From Andrew Biggs, writing in the National Review, a conservative magazine:
Personal accounts [to add onto or substitute for Social Security] are a valid choice, and one I’ve supported in the past and continue to support. But accounts aren’t exclusive to tax increases or benefit cuts; they don’t, as I’ll explain, reduce the need for these other choices. One problem for the Bush administration’s reform drive in 2005 was that many congressional Republicans had bought into the idea that accounts reduce or eliminate the need for tax increases or benefit cuts. Finding out they don’t may have taken some wind out of their sails. ...

[O]nce transition costs are accounted for, the total rate of return on a personal-accounts-based program would be about the same as the current system. ...

Also unchanged would be the program’s financing shortfall, even assuming that account holders gave up a share of their traditional benefits. A pay-as-you-go program like Social Security is always in the hole, such that each generation honors the benefits of the preceding one while hoping their own claims will be honored by the following generation. No generation can break away from this cycle without either ponying up extra cash (tax increases) or defaulting on its promises (benefit cuts). Neither solution is costless. ...
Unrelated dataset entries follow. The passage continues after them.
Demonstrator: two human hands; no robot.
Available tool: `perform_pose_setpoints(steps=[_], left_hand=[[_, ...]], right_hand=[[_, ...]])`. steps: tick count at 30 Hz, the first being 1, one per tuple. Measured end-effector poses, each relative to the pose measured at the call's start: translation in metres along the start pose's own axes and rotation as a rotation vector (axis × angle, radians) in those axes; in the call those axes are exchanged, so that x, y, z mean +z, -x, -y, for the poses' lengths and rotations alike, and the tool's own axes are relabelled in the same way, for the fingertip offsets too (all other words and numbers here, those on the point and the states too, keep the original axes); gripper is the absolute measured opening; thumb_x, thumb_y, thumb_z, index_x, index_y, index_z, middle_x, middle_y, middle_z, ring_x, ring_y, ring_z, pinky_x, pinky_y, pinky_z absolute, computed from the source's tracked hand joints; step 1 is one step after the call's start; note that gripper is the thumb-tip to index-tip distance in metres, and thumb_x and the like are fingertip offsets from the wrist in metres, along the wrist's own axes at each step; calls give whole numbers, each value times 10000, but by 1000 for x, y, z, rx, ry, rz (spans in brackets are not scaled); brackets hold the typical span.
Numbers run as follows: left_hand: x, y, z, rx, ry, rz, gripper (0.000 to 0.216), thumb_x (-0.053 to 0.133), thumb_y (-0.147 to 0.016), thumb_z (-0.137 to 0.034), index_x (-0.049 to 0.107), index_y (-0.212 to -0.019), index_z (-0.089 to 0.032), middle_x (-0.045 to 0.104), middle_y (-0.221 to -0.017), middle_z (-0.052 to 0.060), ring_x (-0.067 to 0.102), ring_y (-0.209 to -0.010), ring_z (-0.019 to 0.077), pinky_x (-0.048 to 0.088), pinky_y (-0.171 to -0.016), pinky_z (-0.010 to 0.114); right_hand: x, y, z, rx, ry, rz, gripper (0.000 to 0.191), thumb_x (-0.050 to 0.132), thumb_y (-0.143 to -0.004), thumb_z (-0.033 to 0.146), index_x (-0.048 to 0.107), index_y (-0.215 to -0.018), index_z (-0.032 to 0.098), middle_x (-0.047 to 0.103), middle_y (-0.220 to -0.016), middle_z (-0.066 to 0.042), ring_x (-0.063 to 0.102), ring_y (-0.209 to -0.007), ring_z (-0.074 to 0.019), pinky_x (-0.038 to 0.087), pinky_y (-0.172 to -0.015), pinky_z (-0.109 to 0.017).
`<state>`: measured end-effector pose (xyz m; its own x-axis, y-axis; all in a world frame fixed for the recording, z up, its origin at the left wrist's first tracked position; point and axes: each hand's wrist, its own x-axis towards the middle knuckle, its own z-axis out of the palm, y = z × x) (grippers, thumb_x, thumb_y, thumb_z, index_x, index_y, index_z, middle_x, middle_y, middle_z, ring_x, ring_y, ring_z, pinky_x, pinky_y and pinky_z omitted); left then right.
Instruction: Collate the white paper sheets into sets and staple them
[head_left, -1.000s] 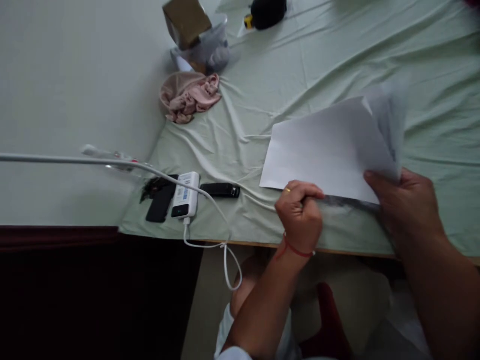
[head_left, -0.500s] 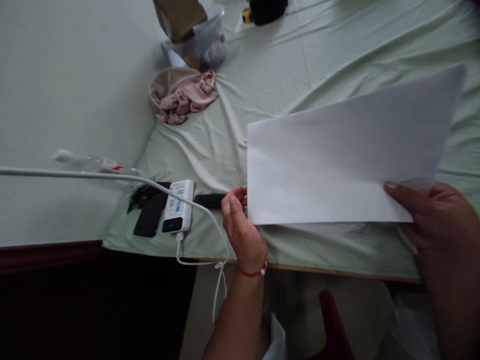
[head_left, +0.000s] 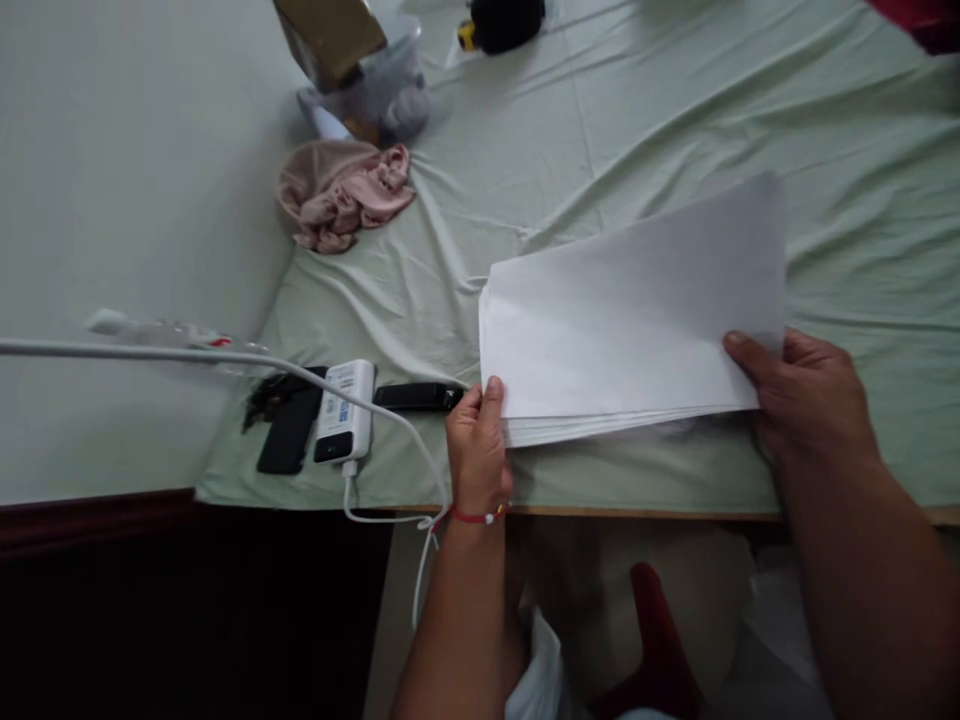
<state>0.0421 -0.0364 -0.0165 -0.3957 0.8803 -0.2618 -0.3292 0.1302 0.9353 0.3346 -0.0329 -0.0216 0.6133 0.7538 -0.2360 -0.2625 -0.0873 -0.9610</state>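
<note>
A stack of white paper sheets (head_left: 622, 310) is held between my two hands, above the near part of the cloth-covered table. Its left and lower edges are slightly fanned, so several sheets show. My left hand (head_left: 478, 440), with a red string bracelet at the wrist, grips the lower left corner, thumb on top. At the lower right, my right hand (head_left: 806, 395) pinches the stack with the thumb on its face and the fingers behind it, mostly hidden. The far right corner of the paper rises and looks tilted up.
Left of my hands lie a black case-like object (head_left: 416, 396), a white power bank (head_left: 345, 410) with a cable, a dark phone (head_left: 292, 430) and a clear bottle (head_left: 176, 335). Farther back are a pink cloth (head_left: 345, 195), a plastic tub (head_left: 405, 85) and a cardboard box (head_left: 330, 40).
My right hand has moved left and slightly up. The left thumb now lies over the paper's corner. The sheets' edges have become fanned, and the view has shifted a little right.
</note>
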Motion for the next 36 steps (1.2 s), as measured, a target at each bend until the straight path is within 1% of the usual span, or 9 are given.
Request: perform_pose_setpoints(steps=[4, 6, 10, 16, 19, 23, 27, 30, 36], left_hand=[[2, -1, 0, 17, -33, 6, 654, 1250, -578, -559, 738, -768, -198, 675, -682, -79, 529, -589, 66, 363, -533, 196], [5, -3, 1, 47, -31, -35, 711, 1256, -569, -562, 654, -700, -205, 602, -639, -101, 486, -585, 53, 369, -540, 188], [13, -1, 1, 32, 73, -62, 712, 1266, -515, -602, 727, -753, -201, 745, -745, -51, 644, -682, 96, 496, -606, 196], [16, 2, -5, 33, 57, -34, 703, 1278, -588, -474, 640, -697, -199, 545, -629, -118, 425, -541, 24, 261, -470, 172], [15, -1, -1, 70, 55, -69, 744, 1276, -597, -522, 608, -675, -207, 564, -628, -109, 452, -559, 31, 314, -496, 175], [16, 0, 1, 63, 115, -31, 676, 1270, -577, -581, 758, -804, -202, 726, -742, -65, 595, -631, 66, 405, -526, 171], [17, 3, -6, 32, 96, 14, 648, 1274, -573, -488, 722, -760, -204, 630, -687, -98, 516, -562, 34, 354, -472, 150], [18, 5, -11, -9, 28, -37, 611, 1256, -647, -428, 702, -776, -203, 606, -702, -108, 509, -544, 18, 352, -477, 136], [23, 4, -12, -68, -5, -45, 659, 1239, -710, -489, 646, -768, -209, 543, -665, -122, 455, -505, 12, 314, -460, 136]], right_hand=[[5, -2, -1, -68, -94, -40, 380, 1133, -541, 363, 892, -819, 270, 876, -857, 16, 747, -717, -163, 680, -680, -309], [5, -1, -1, -82, -116, -39, 375, 1123, -556, 361, 896, -840, 271, 866, -850, 22, 750, -715, -165, 697, -699, -325], [3, 1, -2, -95, -123, -49, 393, 1123, -571, 379, 882, -860, 268, 878, -881, 13, 791, -757, -189, 735, -750, -362], [-1, -2, 1, -115, -158, -98, 409, 1108, -539, 375, 849, -840, 278, 869, -881, 15, 784, -720, -197, 769, -786, -416], [-2, -2, 2, -110, -157, -88, 390, 1112, -539, 368, 851, -817, 285, 879, -884, 16, 774, -715, -194, 778, -795, -427], [-2, -2, 2, -107, -154, -77, 451, 1148, -528, 393, 876, -865, 266, 882, -911, -7, 840, -811, -248, 793, -838, -470], [-3, -2, 5, -112, -169, -104, 426, 1121, -536, 364, 849, -853, 277, 900, -957, -6, 862, -864, -256, 791, -842, -455], [-3, 1, 8, -93, -160, -97, 424, 1116, -544, 352, 789, -807, 291, 893, -941, 2, 849, -851, -242, 776, -797, -416], [-8, 3, 12, -53, -117, -53, 489, 1145, -544, 377, 767, -838, 283, 823, -882, 11, 777, -768, -204, 723, -701, -364]])
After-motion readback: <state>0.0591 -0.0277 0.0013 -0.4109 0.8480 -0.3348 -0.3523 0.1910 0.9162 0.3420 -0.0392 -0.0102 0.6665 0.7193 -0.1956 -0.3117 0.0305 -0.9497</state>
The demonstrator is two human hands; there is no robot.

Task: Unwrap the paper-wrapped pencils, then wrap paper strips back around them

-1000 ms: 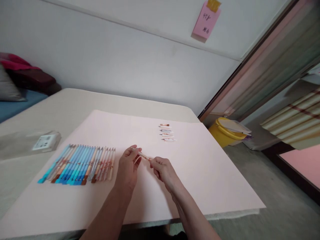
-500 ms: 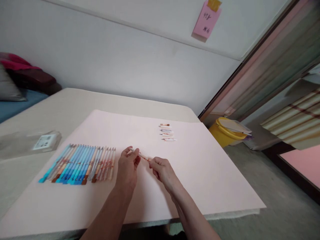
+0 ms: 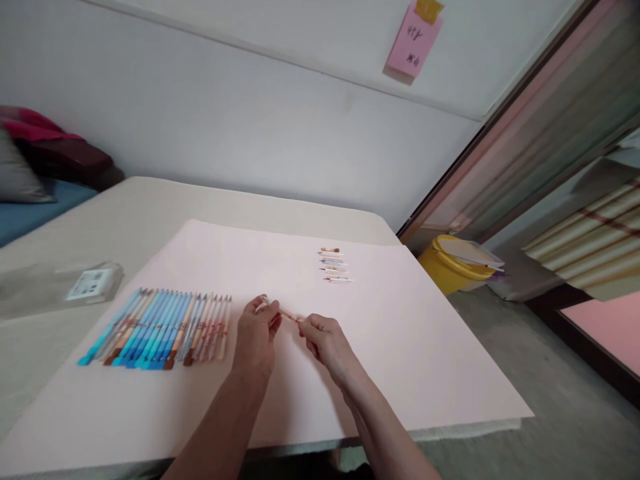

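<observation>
Between my two hands I hold a slim pale pen with reddish marks, slanting down to the right above the pink sheet. My left hand pinches its upper left part between thumb and fingers. The fingers of my right hand are closed round its lower right end, which they hide. To the left of my hands lies a row of pens, side by side, in blue, brown, grey and pale tones. Farther back on the sheet is a small column of refills or thin pen parts.
A clear plastic bag with a white label lies left of the pens on the table. Behind the table stands a white wall with a pink note. A yellow bin stands on the floor to the right.
</observation>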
The only way personal accounts could fix Social Security on their own is if accountholders gave up traditional benefits far in excess of the taxes they put into accounts. For instance, individuals might put half their taxes into an account but give up all their traditional benefits. This would fix Social Security, but it’s not clear that most (or even many) workers would take the deal. You might come out ahead if you got solid investment returns, but you could also fall far short. This is just asking accounts to do more than they reasonably can.
As you may recall, Biggs was sent by the Bush Administration to work at Social Security to promote privatization of Social Security. Unlike the Commissioner of Social Security at the time, and all other Social Security employees, Biggs actively campaigned with President Bush for partial privatization of Social Security. He now works at the Cato Institute, a right wing "think tank." The Koch brothers were instrumental in creating Cato and still give it heavy support. With reasonable talk like this, you have to wonder how long Biggs will be able to stay at Cato.

2 comments:

Anonymous said...

I believe that you have incorrectly identified where Dr. Biggs works. I understand that he works at AEI, not Cato.

Anonymous said...

True enough, but a distinction without a difference.

It is odd to see such realism out Mr. Biggs. Odd and refreshing.